When I pick a dog, I always end up with the most active. I'm getting a mini in 4 weeks as a companion for me and a 13 year old toy. My breeder knows her pups so I told her what I was looking for and I'll let her pick the one that is just right for me and Alf. I'm finally following the advice a breeder friend gave me years ago.


----------



## Starla (Nov 5, 2020)

I’ve brought 3 different puppies into a home with established dogs. Never have the adult dogs been too keen on the newcomer initially, but that quickly changes. I would pick the dog out that I thought would be best, but not necessarily be looking for their input at selection time.


----------



## cowpony (Dec 30, 2009)

How big is Sweetie? The reason I'm asking is that a 14 year old dog, especially a smaller one, might not be physically able to handle the play style of a doodle or spoo puppy. It sounds like you've checked out the dam and feel she's got a good temperament, so the puppy should settle down as an adult. The first 18 months might be pretty rough, though. Given that you might need to keep them separated unless they are closely supervised, it might make more sense to get the puppy YOU like.


----------



## Pytheis (Sep 17, 2019)

I, personally, don’t think you should bring home _any_ puppy. Your current girl is 14. That’s an old dog! Let her enjoy her time left without rocking the boat. Don’t add the stress of an obnoxious puppy, having to share her person, time, space, toys, and attention. Don’t make her put up with a puppy nipping her. Don’t risk her getting hurt because she’s frail and puppies aren’t gentle. She deserves to have life be all about her.

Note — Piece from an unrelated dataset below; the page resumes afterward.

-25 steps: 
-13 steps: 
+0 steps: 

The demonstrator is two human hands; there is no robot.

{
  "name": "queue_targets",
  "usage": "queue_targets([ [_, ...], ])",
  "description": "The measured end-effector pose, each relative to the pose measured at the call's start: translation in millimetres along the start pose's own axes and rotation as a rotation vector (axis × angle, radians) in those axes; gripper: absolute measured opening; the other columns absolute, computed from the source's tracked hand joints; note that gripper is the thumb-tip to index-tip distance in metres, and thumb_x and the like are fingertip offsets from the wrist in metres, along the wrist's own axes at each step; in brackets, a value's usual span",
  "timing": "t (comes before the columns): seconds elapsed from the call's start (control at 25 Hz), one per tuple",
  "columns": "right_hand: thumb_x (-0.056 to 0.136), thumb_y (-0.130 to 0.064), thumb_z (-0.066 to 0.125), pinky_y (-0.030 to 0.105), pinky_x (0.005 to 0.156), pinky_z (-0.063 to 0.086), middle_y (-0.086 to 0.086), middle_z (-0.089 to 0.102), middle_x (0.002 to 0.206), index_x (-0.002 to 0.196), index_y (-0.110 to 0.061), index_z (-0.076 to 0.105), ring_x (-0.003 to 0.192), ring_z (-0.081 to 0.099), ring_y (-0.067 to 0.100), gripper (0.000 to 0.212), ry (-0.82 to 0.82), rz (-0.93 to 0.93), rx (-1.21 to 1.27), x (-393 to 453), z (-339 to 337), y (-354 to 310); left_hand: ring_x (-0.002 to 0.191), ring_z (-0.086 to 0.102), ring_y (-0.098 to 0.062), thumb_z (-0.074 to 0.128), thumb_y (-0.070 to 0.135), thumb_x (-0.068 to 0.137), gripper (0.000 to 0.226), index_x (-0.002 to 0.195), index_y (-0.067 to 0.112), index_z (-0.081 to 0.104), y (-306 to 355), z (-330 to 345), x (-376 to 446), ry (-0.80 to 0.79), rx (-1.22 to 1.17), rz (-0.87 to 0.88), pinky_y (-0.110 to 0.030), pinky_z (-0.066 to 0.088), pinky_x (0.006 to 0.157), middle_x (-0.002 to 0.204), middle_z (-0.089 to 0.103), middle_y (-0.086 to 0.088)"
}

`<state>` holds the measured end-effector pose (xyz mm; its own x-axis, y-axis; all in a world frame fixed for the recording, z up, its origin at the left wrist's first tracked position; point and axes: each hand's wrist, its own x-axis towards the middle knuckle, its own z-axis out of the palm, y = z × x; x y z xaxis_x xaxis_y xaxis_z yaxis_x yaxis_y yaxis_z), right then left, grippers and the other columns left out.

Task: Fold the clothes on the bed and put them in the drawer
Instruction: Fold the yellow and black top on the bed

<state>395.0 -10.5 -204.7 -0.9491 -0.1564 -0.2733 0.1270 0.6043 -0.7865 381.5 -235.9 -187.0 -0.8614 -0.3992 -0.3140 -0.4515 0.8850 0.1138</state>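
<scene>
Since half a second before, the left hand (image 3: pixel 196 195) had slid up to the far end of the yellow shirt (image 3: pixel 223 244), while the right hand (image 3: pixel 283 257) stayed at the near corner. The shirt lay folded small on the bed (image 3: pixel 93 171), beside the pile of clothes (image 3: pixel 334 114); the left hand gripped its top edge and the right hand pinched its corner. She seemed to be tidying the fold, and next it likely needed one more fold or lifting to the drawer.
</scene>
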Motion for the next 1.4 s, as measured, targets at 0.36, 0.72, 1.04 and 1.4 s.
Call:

She’s 14, not 8. As hard as it is to think about, she likely won’t be around for that many more years. You can definitely wait to add a puppy, and I think it would be kindest to do so. There will always be more puppies.


----------



## twyla (Apr 28, 2010)

About 6 years ago I have brought home one puppy and then another puppy to join my 13 yr old Tpoo, the puppies were picked by me to be companions to my older dog, they brought life back to my elder poodle who had lost her littermate sister after 13 years. I didn't go into this without serious consideration. It brought life back to my elder poodle, but my elder girl had been around other small dogs she loved but she lost them along with me. At first she completely ignored the interlopers after the puppies learned to be respectful, she would play with them. 
Tolerating and bonding are worlds apart, my girls ended up being besties but hat isn't always the case.


----------



## plaura (Apr 15, 2021)

@cowpony Sweetie is about 25lb. You make an excellent point and me being the one to spend the most time with the puppy. I don’t want to be selfish in getting another puppy though it might make sense since realistically I will be with it more. Sweetie is a senior but a senior in great health. She doesn’t play when the other two are wrestling but has been very happy about the longer and more frequent walks that come with younger dogs. She used to play a LOT with our old dog, when he passed she just wasn’t into other dogs as much. I’d love for her to find a friend again though at this age she is pretty content to sit on the sofa with us while the others go at it. 
I think realistically I will not only be spending more time with the doodle puppy initially but will also be the one who will be with the puppy it’s entire life and therefore my vote should weigh more. I don’t want to be selfish about it though knowing the mother and meeting the half-sibling I don’t think there will be a “bad” puppy in the litter. This is my first time actually picking out a puppy from a litter, is that a fair assumption to make?


----------



## cowpony (Dec 30, 2009)

Having two parents with known good temperament certainly improves your odds of getting a puppy with good temperament.
However, it's still likely that the puppy will want to play with her, and the puppy could well end up twice her weight. When the puppy is small the playfulness might not matter, as she will have enough of a size advantage to put him in his place when he gets rough. It will become more difficult when he's 6 months old with the size and strength to push her off the couch. At that point you will need to supervise them closely.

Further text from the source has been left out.